Pull every line with "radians" from the material.

======== THE DATA ========

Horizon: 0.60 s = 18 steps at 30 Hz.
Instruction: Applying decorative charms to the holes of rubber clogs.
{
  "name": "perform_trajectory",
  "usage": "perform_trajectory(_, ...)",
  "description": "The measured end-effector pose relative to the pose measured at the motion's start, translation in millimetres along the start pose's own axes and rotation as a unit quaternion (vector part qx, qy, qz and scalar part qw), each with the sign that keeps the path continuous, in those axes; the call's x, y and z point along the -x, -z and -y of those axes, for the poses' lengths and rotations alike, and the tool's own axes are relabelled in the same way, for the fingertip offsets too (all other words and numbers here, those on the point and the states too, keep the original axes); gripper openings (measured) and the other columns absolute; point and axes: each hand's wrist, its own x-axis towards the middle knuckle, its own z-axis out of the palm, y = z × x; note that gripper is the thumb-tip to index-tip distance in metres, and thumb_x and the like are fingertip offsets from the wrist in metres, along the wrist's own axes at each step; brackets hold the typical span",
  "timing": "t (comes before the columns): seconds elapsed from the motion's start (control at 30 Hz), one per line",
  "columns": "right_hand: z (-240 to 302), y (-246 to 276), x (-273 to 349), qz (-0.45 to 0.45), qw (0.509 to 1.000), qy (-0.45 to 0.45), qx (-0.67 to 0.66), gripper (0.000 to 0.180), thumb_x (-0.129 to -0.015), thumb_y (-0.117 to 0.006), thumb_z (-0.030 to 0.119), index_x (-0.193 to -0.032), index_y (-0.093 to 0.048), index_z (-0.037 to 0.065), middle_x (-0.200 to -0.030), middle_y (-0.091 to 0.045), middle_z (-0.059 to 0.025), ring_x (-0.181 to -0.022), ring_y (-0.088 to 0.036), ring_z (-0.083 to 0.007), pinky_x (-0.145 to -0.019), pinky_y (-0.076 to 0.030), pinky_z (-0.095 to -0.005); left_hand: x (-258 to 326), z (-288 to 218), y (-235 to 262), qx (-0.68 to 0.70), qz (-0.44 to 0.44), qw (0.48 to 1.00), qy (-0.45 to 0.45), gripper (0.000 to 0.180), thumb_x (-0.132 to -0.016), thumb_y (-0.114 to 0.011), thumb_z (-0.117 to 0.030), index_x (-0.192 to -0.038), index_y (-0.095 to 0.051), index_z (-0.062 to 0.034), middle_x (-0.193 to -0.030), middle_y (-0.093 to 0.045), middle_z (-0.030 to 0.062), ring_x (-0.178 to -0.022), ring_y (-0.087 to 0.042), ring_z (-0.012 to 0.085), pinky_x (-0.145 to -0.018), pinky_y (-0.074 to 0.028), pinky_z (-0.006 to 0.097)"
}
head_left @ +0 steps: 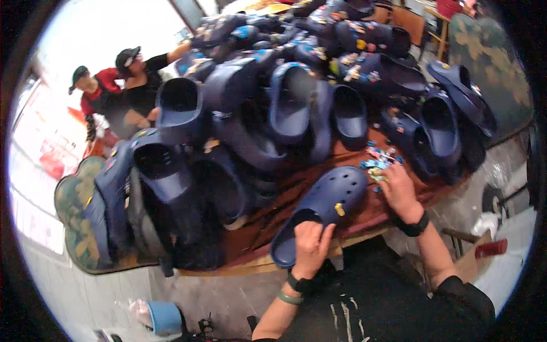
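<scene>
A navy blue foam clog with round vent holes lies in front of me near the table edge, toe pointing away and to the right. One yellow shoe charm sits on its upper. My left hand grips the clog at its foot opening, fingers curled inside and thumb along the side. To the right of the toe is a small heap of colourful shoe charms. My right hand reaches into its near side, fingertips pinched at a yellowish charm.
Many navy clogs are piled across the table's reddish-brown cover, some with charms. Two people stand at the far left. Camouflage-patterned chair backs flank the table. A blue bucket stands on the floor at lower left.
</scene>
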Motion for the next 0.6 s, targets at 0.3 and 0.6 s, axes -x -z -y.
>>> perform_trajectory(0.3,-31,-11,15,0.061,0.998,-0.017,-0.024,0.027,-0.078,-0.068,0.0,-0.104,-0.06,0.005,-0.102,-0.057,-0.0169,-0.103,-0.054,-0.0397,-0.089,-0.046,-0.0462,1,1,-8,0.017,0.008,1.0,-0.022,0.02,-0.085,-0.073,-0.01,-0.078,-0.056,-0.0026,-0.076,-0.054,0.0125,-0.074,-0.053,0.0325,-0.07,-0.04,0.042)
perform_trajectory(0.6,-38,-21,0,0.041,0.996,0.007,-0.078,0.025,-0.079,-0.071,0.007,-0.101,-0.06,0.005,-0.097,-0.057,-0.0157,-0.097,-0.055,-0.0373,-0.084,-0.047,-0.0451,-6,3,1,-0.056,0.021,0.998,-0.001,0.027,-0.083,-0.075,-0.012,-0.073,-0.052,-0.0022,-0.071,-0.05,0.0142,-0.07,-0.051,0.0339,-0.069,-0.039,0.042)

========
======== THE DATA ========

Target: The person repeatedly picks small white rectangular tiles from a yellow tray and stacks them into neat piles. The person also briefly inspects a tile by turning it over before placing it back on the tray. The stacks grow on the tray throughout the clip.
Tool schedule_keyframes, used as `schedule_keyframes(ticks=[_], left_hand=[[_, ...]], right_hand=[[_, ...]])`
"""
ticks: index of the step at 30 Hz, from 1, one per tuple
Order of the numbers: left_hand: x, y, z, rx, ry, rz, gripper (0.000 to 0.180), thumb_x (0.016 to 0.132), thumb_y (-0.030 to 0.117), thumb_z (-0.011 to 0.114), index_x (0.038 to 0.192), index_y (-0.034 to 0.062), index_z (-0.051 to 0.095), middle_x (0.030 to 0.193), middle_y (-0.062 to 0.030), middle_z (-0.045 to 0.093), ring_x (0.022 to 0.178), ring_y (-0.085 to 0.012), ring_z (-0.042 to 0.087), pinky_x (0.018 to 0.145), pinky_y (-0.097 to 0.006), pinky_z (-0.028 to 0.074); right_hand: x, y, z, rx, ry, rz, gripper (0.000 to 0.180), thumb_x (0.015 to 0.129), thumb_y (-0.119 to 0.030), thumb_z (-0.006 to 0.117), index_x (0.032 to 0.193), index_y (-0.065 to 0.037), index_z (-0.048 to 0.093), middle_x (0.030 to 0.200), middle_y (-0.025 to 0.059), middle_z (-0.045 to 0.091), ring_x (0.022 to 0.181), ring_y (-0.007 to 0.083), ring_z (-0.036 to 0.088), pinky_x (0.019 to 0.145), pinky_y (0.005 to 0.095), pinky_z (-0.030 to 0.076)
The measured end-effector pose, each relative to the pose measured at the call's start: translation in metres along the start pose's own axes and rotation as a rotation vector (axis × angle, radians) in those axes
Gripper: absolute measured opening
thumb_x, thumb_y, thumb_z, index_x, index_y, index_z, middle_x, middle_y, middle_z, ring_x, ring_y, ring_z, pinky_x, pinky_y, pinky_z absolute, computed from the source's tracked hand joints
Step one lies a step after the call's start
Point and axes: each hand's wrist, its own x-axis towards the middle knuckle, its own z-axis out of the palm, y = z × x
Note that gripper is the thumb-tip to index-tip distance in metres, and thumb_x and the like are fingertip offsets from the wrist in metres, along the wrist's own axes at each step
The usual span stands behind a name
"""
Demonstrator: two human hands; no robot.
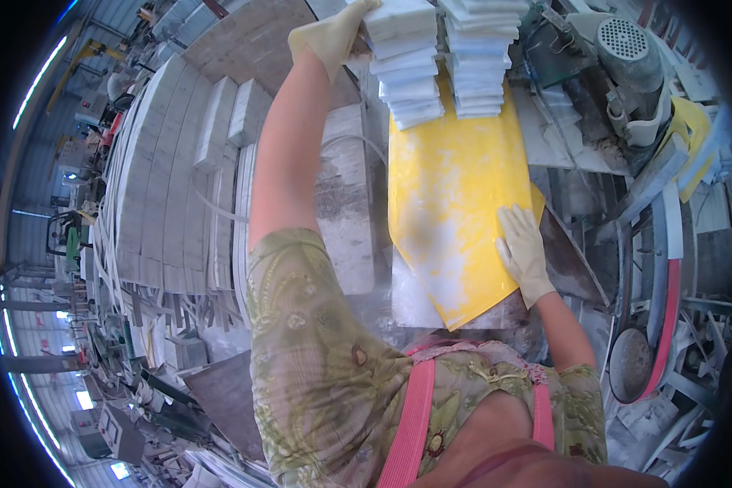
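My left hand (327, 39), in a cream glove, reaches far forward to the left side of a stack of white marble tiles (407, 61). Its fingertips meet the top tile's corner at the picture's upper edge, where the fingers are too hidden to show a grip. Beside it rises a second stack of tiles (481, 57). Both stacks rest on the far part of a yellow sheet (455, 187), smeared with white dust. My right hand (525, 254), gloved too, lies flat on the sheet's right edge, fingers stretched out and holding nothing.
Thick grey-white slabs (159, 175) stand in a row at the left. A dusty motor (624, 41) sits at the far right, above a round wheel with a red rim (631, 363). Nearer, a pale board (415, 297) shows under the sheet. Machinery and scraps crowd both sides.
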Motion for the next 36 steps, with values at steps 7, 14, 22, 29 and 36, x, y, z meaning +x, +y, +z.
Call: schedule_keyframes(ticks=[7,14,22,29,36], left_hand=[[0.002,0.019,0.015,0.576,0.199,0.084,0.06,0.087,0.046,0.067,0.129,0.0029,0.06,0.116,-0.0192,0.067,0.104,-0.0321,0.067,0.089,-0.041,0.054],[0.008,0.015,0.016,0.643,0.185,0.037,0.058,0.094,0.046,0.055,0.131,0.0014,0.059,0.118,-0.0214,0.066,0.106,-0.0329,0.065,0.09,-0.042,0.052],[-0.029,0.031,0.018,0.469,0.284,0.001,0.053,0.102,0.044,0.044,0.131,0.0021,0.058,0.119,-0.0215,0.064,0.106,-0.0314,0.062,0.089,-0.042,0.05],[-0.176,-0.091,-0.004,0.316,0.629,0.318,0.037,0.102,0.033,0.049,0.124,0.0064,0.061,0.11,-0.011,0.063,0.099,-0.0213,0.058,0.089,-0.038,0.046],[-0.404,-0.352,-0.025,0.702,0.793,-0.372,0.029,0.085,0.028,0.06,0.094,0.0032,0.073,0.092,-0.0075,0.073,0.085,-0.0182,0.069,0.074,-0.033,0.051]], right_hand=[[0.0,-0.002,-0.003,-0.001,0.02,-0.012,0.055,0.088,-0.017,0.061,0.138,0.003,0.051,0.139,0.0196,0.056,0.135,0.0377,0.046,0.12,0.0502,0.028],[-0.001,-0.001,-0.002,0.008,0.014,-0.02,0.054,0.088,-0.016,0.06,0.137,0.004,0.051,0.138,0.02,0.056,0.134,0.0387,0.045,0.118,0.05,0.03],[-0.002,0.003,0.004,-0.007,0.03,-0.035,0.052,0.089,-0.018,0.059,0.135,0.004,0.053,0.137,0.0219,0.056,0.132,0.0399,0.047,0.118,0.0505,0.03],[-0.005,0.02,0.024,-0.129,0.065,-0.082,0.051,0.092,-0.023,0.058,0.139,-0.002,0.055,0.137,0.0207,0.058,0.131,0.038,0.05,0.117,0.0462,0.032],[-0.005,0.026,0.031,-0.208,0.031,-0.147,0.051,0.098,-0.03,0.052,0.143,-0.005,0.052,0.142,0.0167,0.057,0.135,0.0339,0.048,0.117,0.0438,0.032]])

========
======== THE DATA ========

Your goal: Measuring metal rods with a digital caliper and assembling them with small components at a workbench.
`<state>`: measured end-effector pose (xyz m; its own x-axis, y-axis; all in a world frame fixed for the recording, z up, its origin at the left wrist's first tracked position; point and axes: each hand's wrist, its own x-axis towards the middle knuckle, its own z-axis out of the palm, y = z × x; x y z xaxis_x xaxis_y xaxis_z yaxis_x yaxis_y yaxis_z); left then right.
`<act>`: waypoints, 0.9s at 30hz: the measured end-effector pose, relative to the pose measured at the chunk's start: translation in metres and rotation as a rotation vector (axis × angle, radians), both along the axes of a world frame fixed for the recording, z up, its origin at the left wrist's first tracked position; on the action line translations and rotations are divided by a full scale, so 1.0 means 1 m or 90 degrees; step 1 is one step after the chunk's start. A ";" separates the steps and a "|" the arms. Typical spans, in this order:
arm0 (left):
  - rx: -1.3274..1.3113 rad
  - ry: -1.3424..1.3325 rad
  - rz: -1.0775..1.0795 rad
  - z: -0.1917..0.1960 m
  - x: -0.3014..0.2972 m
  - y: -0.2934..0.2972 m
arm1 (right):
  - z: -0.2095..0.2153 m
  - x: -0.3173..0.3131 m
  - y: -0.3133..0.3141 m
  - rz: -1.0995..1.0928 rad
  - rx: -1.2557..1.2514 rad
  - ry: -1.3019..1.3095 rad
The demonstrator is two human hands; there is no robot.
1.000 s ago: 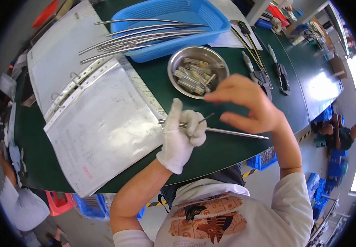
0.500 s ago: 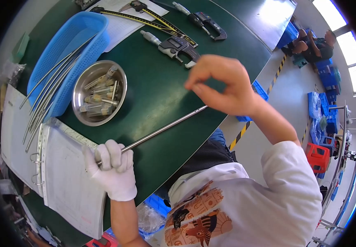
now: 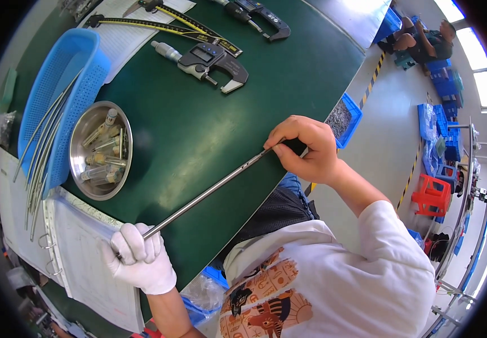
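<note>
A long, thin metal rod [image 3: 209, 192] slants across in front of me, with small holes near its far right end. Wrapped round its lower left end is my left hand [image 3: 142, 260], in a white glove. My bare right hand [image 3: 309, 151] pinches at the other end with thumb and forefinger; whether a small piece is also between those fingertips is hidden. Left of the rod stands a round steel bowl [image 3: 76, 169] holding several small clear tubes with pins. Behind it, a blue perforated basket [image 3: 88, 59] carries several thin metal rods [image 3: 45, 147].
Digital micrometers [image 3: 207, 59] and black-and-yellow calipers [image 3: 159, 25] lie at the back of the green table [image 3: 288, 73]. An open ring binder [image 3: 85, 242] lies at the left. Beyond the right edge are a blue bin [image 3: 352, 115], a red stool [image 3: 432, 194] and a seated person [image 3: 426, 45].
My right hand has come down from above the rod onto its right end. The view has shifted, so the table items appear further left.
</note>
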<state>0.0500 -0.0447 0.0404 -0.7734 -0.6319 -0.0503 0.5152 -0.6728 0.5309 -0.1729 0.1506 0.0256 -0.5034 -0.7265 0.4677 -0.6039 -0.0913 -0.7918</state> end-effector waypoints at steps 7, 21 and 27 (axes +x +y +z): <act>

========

* EXERCISE SOLUTION:
The measured end-effector pose, each relative to the pose measured at the call's start: translation in metres along the start pose's own axes and rotation as a rotation vector (axis × angle, radians) in those axes
`<act>`: waypoints, 0.9s at 30hz: the measured end-effector pose, relative to the pose measured at the chunk's start: translation in metres and rotation as a rotation vector (axis × angle, radians), both along the axes of a world frame fixed for the recording, z up, its origin at the left wrist's first tracked position; on the action line translations and rotations are divided by a full scale, so 1.0 means 1 m or 90 degrees; step 1 is one step after the chunk's start. A ";" separates the steps and a "|" the arms. Typical spans, in this order:

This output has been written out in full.